> **WHAT THE EXERCISE ASKS**
Look through the records, and whenever a line includes the word "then", copy it.

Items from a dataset
· · ·

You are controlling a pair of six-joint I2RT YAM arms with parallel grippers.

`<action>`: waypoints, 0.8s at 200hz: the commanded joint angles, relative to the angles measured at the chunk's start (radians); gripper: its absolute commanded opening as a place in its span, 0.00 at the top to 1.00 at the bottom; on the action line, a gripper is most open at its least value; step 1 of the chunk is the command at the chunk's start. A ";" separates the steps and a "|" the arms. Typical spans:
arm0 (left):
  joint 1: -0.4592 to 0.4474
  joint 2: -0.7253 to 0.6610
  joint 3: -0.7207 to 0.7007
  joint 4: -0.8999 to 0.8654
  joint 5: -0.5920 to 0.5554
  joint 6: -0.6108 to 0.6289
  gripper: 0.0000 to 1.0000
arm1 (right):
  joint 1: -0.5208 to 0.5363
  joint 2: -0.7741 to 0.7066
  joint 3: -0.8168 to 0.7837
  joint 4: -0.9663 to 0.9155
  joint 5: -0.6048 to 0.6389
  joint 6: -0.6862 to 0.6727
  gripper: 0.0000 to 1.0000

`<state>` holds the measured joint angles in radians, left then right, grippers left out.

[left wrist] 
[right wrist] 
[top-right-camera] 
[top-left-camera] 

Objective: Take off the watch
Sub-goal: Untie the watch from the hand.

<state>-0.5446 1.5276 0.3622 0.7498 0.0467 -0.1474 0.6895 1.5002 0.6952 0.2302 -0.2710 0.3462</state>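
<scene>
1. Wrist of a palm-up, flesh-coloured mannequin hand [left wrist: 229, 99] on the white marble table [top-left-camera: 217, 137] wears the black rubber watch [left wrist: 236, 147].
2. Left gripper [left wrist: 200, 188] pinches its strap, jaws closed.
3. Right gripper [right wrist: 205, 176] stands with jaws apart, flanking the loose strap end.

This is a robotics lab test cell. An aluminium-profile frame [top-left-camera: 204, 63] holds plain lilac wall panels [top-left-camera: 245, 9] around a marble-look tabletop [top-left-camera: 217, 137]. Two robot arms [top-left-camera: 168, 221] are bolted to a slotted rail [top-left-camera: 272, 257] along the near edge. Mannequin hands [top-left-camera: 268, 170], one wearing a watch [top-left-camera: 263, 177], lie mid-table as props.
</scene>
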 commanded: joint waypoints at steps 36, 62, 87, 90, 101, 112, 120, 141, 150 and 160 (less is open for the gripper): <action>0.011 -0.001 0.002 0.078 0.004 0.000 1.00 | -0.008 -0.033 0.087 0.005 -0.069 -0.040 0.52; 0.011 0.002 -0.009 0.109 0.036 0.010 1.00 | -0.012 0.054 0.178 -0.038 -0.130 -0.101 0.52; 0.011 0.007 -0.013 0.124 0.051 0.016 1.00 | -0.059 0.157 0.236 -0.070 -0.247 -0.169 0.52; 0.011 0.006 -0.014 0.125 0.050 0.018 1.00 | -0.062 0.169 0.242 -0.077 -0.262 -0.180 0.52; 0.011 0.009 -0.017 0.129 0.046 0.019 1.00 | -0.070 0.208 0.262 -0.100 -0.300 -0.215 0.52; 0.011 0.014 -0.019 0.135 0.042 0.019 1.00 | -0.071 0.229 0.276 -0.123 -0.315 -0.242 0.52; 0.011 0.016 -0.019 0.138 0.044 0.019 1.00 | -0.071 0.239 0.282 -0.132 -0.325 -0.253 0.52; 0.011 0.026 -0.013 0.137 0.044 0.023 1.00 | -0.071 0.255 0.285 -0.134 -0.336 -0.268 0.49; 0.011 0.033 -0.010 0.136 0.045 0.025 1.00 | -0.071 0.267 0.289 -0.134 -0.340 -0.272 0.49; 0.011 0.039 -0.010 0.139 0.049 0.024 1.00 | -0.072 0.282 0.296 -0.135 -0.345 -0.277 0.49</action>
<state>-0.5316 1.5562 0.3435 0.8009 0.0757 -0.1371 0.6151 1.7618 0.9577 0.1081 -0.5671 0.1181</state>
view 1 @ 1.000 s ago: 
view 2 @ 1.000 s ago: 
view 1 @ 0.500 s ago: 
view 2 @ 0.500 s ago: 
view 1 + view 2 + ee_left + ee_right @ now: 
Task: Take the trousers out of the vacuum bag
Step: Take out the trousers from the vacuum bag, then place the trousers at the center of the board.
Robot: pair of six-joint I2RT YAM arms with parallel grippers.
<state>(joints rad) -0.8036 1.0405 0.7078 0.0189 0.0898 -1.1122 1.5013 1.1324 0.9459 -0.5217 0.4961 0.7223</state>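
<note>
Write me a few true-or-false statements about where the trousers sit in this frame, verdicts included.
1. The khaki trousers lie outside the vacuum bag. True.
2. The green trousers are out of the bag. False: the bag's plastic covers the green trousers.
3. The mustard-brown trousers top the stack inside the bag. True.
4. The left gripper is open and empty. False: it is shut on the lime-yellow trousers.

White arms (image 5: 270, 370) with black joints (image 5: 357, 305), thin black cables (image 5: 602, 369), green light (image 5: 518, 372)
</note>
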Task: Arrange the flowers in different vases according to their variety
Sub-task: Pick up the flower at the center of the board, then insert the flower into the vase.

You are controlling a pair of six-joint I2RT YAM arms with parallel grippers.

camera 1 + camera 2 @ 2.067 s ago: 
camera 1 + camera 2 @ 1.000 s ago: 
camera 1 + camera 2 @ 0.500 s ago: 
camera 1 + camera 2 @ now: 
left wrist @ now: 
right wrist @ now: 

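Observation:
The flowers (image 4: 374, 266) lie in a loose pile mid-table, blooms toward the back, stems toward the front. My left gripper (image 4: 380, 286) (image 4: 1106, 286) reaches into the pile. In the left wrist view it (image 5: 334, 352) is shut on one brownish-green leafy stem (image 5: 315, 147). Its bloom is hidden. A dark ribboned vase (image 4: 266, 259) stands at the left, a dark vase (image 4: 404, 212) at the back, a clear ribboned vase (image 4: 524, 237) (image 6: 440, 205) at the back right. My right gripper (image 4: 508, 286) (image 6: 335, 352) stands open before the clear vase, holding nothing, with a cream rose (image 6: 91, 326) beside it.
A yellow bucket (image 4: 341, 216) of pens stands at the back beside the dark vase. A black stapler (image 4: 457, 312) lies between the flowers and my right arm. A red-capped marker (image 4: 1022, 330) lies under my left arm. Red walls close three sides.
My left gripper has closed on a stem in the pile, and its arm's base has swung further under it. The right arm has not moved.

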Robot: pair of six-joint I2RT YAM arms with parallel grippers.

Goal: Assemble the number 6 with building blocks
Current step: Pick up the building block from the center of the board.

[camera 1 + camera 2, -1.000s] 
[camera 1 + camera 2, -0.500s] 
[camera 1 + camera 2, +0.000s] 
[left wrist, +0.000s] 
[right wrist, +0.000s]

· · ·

> **SOLUTION TO THE EXERCISE**
`<state>` holds the measured joint angles in radians, left then right, grippers left out.
Step: Take out the trousers from the vacuum bag, then place the trousers at the center of the board.
Sub-task: Pick up the flower at the center of the board, then insert the flower into the vase.

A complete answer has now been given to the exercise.